**Information shown**
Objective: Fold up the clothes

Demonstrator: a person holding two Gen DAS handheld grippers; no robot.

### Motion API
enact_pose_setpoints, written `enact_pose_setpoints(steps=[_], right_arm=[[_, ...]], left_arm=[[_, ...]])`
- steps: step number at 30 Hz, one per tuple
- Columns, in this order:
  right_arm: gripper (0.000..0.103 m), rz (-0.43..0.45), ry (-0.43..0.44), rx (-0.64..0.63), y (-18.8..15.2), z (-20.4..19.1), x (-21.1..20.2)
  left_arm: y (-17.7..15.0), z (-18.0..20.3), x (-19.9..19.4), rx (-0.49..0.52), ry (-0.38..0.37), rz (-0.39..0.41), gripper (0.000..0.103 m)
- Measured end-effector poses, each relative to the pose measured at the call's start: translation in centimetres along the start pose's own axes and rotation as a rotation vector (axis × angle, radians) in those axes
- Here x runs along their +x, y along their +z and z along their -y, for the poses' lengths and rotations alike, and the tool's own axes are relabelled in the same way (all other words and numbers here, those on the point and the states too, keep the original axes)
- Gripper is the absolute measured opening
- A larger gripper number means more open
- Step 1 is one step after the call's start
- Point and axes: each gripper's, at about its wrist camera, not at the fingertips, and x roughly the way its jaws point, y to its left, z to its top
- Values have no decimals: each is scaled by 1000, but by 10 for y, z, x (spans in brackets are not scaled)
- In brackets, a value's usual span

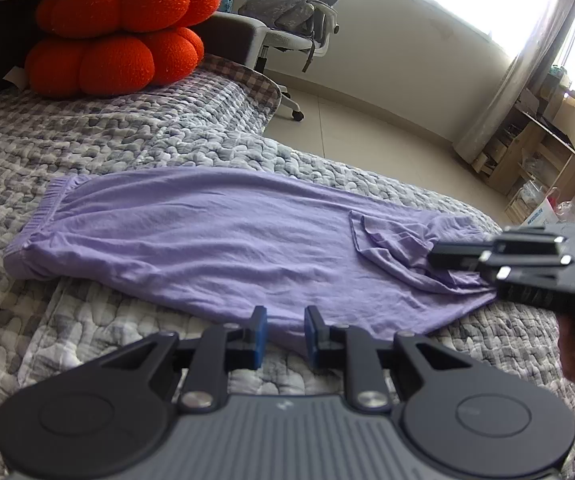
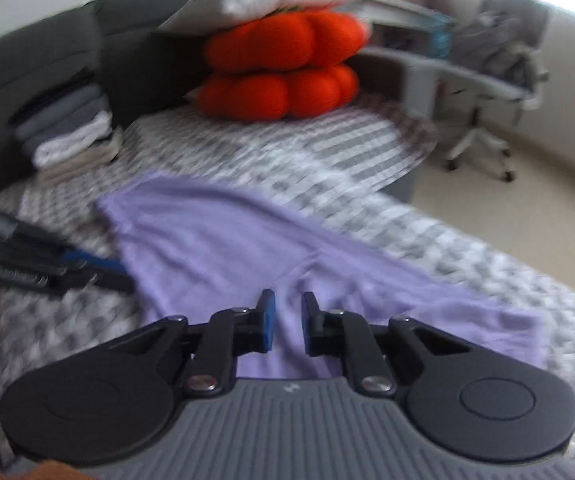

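lilac trousers [image 1: 215, 236] halved lengthwise, cross-folds left | right gripper [image 1: 435, 258] pinches leg end; left gripper [image 1: 285, 330] grips edge | folded stack [image 2: 67, 132] done

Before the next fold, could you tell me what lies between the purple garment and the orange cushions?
Only bare grey checked quilt separates the purple garment from the orange cushions, clearest in the left wrist view.
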Motion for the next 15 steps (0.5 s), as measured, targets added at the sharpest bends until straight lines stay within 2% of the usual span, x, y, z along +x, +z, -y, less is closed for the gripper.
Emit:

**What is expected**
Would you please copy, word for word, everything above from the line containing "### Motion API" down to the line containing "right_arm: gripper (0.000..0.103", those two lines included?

**Solved exercise**
### Motion API
enact_pose_setpoints, written `enact_pose_setpoints(steps=[_], right_arm=[[_, ...]], left_arm=[[_, ...]])`
- steps: step number at 30 Hz, one per tuple
- Columns, in this order:
  right_arm: gripper (0.000..0.103 m), rz (-0.43..0.45), ry (-0.43..0.44), rx (-0.64..0.63), y (-18.8..15.2), z (-20.4..19.1), x (-21.1..20.2)

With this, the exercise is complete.